- Desmond Lachman: IMF bailout of Greece, Ireland and Portugal puts the U.S. taxpayer at risk
- Potential massive IMF lending to Italy and Spain would be even more risky, Lachman says
- U.S. taxpayers' exposure to Italy and Spain could be on the order of $220 billion, he says
- Lachman: Obama administration owes it to the U.S. public to be up front about the potential cost
There is a major disconnect between what the Obama administration says and what it does about bailing out countries in the European periphery. For while the administration keeps insisting that Europe has the financial wherewithal to rescue those European countries in distress, it has allowed the International Monetary Fund to bail out Greece, Ireland and Portugal on an unprecedented scale. And it has done so in a manner that puts the U.S. taxpayer on the hook in a major way.
And if that were not bad enough, the administration now appears to be acquiescing to substantially bolstering the IMF's available resources with large-scale bilateral European loans. It is doing so for potential massive IMF lending to Italy and Spain that would dwarf anything that the IMF has previously done and that would put U.S. taxpayers seriously at risk.
Over the past 18 months, the IMF has lent to the European periphery on a scale that has no precedent in its 67-year history. Whereas even during the Asian and Latin American crises of the late 1990s the IMF never lent a country more than 12 times its IMF quota contribution, its recent loan commitments to Greece, Ireland and Portugal have been more of the order of 35 to 40 times those countries' IMF quotas.

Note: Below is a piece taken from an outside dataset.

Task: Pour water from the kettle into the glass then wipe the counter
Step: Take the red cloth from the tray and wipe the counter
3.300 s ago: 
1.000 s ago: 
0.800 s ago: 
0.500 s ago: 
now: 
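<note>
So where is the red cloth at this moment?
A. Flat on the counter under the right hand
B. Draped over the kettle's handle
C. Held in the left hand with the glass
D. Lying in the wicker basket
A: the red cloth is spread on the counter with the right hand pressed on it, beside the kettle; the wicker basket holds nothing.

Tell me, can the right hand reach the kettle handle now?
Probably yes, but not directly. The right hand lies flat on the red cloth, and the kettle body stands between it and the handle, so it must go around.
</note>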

In U.S. dollar terms, the IMF's lending commitments made to those three European countries now total around $100 billion. Considering that the U.S. has a 17¾% share in the IMF, these lending commitments put the U.S. taxpayer at risk for almost $20 billion should those countries be unable to repay the IMF. And the IMF is making these massive commitments despite the fact that Europe has the money to bail out its own periphery and that Europe contributed nothing to help the United States resolve its housing and banking sector crisis in 2008-2009.
The Obama administration downplays the potential risk posed to the U.S. taxpayer by arguing that the IMF has preferred creditor status and that to date, it has never had a significant country defaulting on its IMF loan obligations. What the administration does not say is that the IMF's past loan repayment experience is not particularly relevant to its current European lending programs, since its European lending is so much larger than any previous IMF country loan operation.

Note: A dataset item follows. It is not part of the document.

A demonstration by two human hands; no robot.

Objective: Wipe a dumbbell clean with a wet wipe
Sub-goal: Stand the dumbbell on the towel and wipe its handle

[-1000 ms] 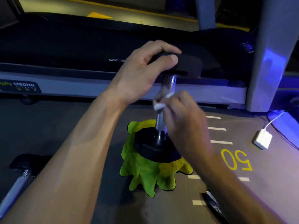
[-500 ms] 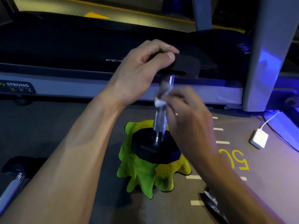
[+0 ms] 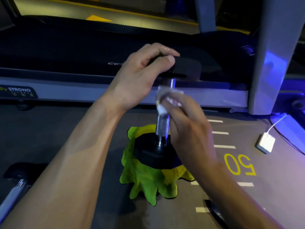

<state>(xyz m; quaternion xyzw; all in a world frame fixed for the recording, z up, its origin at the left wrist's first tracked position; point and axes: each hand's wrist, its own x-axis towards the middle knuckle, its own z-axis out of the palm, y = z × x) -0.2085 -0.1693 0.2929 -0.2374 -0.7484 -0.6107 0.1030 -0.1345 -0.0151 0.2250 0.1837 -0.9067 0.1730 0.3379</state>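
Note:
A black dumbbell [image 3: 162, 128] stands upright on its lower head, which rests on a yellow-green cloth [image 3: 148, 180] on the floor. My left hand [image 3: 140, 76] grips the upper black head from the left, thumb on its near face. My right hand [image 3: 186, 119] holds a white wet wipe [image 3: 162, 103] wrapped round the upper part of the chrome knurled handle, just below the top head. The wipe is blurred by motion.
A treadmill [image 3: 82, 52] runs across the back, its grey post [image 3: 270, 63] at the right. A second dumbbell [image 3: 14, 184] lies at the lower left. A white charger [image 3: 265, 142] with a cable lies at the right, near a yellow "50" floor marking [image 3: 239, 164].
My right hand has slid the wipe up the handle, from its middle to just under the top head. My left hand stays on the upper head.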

The administration is also not leveling with the U.S. public as to how ineffectual the very large IMF financial support programs have been to date in resolving Europe's troubled periphery's economic problems. For while these programs have certainly succeeded in kicking the can down the road, they have done nothing to restore solvency in Greece, Ireland and Portugal.
Indeed, the IMF's recipe of hair-shirt fiscal adjustment within a euro straitjacket that precludes the use of currency devaluation to promote exports as an offset to fiscal austerity has resulted in the deepest of economic recessions in those countries. And those recessions have further compromised the periphery's public finances and increased their public debt burdens.
In assessing how serious the risk of IMF lending is to U.S. taxpayers, it is of note that the IMF's loan commitments to Greece, Ireland and Portugal amount to as much as 10% of those countries' gross domestic products. Perhaps more telling is the fact that those loan commitments amount to between one-quarter and one-third of those countries' annual tax revenue collections.
The risk to the U.S. taxpayer is all the greater when one considers that the chance of an unraveling of the euro is now a distinct possibility. Were that unraveling to occur in a disorderly manner, it would have a devastating impact on the European periphery's economic outlook and its public finances. Considering the very size of the IMF loans in relation to those countries' tax bases, there would be a material chance that those countries would have difficulty repaying the IMF.
Even more disturbing for U.S. taxpayers is the size of prospective IMF lending to Italy and Spain, ostensibly to be financed by European bilateral lending to the IMF. At the recent Cannes European summit, the European Union countries agreed that they would make bilateral loans to the IMF of the order of $260 billion. Those proposed loans were intended to augment the IMF's $390 billion in overall available resources for potential lending to Italy and Spain.
Judging by the IMF's European bailout programs to date, if Italy and Spain did have to go to the IMF for large-scale financial support, the exposure of U.S. taxpayers to those two countries could be very large. Indeed, IMF lending commitments to Italy and Spain could be of the order of $750 billion and $450 billion, respectively. Given the U.S.'s 17¾% share in the IMF, the U.S. taxpayers' exposure to Italy and Spain as a result of IMF lending could be on the order of $220 billion.
Considering the size of the exposure that might arise from IMF lending to the European periphery, the administration owes it to the U.S. public to be up front about the potential cost to the U.S. taxpayer of such lending. At the very least, the administration should call the Europeans on their attempt to bail out the European periphery by using, in significant part, U.S. taxpayer money.